Un cittadino svizzero di 32 anni, residente nel Canton Ticino, era stato arrestato nel novembre 2018 all'aeroporto di Orio al Serio (Bergamo) per traffico internazionale di stupefacenti. Come riferisce il quotidiano La Nazione, l'uomo era stato sorpreso con 3,2 kg di ketamina (una sostanza che può essere utilizzata come allucinogeno) importata in Italia dai Paesi Bassi. L'arresto era stato convalidato dal Tribunale di Bergamo.

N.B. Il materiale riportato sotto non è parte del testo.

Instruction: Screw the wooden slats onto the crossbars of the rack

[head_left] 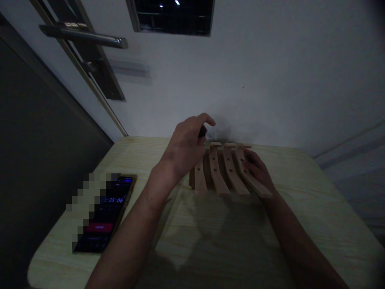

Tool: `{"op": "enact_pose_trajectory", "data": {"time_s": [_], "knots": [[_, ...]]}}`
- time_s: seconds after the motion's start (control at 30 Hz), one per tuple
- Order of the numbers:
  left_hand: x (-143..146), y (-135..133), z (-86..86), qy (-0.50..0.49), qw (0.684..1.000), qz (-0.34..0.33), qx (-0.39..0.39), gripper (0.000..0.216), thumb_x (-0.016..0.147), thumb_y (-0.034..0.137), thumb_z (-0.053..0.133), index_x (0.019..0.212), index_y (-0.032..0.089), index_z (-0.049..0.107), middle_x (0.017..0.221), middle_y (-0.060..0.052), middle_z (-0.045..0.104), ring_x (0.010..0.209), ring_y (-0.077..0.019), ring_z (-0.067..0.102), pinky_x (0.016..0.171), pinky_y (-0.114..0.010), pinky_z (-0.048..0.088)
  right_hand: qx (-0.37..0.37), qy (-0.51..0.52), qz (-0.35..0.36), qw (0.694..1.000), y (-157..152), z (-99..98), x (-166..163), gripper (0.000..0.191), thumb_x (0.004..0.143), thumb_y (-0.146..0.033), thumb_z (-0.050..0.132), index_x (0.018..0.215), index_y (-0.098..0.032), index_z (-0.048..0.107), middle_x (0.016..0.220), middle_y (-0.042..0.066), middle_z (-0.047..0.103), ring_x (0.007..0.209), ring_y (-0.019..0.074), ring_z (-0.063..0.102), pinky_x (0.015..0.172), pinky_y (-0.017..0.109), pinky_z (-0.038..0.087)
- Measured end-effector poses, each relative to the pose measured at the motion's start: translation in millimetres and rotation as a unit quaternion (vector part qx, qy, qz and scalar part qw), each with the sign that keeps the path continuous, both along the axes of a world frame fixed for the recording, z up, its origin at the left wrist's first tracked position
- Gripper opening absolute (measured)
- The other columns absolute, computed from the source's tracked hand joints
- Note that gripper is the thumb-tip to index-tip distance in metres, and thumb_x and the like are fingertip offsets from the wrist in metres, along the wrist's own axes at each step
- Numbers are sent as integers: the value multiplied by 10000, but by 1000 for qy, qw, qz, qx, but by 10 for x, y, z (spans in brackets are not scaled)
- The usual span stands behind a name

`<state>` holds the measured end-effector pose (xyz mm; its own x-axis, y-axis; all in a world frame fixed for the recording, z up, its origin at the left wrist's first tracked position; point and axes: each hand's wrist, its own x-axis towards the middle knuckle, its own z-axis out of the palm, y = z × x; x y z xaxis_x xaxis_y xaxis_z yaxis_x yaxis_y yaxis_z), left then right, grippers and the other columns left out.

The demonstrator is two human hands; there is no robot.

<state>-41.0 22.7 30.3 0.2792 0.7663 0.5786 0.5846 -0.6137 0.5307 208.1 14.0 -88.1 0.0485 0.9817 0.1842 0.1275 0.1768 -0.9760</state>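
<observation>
A wooden rack (224, 172) made of several curved slats lies on the light wood table (210, 241), close to the wall. My left hand (185, 146) hovers over the rack's left end, fingers pinched round a small dark object (202, 131) that I cannot name. My right hand (258, 170) rests on the rack's right side, fingers curled over the outer slat, holding it down.
A phone (104, 214) with a lit timer screen lies on the table's left part. A white wall stands just behind the table. A door with a metal lever handle (84, 36) is at the upper left. The room is dim.
</observation>
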Motion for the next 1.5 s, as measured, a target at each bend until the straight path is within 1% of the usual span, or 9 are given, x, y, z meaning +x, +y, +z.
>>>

Per evitare il carcere il 32enne aveva fatto sapere al giudice di avere un posto di lavoro in un hotel di Chianciano Terme (Siena). All'uomo era stata quindi applicata la misura cautelare dei domiciliari. Come luogo di detenzione era stata indicata la struttura alberghiera. Ma i carabinieri hanno recentemente scoperto che l'uomo non solo non aveva un lavoro, ma che l'albergo in questione era chiuso da tempo. Così il 32enne ha potuto tranquillamente circolare libero per il paese toscano, quando doveva essere agli arresti domiciliari dal 10 febbraio scorso.
Il Tribunale di Bergamo ha quindi emesso una nuova ordinanza e per il 32enne si sono aperte le porte del carcere. Ora si trova in una struttura detentiva a Siena, a disposizione della magistratura che ha deciso l'arresto.